Exercise: Restate word for word the lines of the records below, starting at the line that contains "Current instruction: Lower" and ending at the line that contains "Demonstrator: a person", with both of those lines included and nothing else.

Start of Entries shown

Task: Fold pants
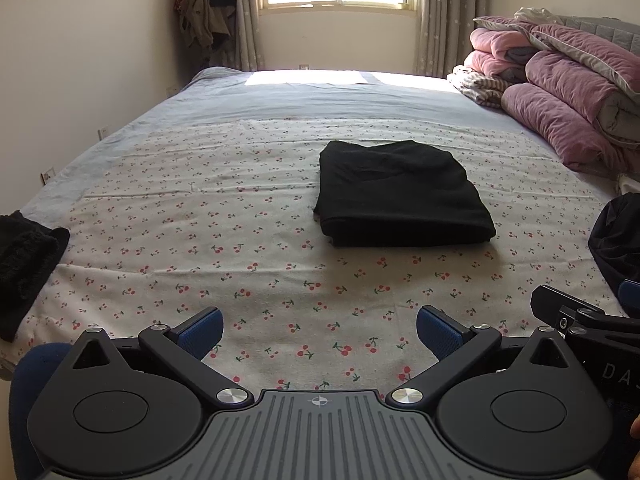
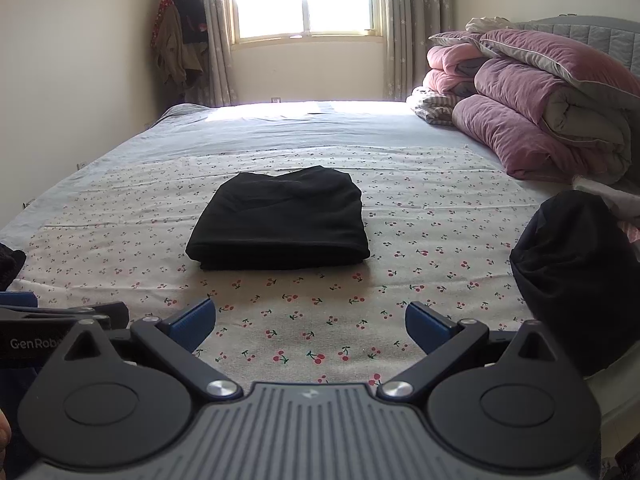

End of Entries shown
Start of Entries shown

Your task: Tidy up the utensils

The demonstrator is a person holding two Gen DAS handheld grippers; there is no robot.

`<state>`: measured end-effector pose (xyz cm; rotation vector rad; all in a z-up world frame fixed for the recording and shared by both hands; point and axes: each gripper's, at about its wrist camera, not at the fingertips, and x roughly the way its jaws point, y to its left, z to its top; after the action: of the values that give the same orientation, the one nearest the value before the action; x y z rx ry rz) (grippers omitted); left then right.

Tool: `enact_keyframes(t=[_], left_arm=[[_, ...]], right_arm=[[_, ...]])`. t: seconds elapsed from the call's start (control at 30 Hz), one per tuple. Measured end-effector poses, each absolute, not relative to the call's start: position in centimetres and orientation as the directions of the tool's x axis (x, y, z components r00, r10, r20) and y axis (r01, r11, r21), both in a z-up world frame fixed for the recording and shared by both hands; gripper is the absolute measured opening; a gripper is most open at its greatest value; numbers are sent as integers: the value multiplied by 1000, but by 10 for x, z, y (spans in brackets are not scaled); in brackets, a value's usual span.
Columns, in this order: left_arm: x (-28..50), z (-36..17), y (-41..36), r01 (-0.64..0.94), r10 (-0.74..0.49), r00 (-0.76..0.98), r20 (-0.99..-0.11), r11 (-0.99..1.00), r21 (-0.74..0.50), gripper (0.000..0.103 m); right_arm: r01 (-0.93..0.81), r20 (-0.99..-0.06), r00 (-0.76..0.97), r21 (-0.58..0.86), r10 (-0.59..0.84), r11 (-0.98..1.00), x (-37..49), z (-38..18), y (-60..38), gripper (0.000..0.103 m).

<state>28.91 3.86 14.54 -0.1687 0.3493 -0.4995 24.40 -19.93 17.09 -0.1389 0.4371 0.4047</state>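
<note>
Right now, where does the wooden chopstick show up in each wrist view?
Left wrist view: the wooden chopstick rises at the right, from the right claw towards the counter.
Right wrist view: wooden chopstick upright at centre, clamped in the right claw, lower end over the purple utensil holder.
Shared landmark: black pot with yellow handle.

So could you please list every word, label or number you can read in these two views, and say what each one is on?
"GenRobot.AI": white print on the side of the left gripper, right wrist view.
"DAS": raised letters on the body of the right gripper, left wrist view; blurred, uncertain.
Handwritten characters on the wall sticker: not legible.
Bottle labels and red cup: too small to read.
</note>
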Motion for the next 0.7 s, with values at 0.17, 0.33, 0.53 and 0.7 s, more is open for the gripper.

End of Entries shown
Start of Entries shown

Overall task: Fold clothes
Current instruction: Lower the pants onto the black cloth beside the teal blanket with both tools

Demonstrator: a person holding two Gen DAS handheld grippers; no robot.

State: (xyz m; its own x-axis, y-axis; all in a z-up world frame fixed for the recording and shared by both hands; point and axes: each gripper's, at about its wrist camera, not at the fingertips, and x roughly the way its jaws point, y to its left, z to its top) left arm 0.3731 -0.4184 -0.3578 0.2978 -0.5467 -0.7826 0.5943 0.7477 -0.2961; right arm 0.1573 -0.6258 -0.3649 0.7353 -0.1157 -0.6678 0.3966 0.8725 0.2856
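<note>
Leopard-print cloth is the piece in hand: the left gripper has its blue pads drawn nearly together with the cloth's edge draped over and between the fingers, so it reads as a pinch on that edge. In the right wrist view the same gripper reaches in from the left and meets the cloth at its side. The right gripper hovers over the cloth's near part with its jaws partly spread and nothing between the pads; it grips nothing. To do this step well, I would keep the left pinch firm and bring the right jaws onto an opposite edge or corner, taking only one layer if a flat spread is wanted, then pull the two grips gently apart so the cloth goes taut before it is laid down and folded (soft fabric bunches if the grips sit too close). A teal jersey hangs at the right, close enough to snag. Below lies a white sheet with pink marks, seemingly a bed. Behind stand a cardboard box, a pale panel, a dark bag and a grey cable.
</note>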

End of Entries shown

Problem solution:
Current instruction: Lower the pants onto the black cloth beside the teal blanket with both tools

Demonstrator: a person holding two Gen DAS handheld grippers; no robot.

Nothing more will be written for this answer.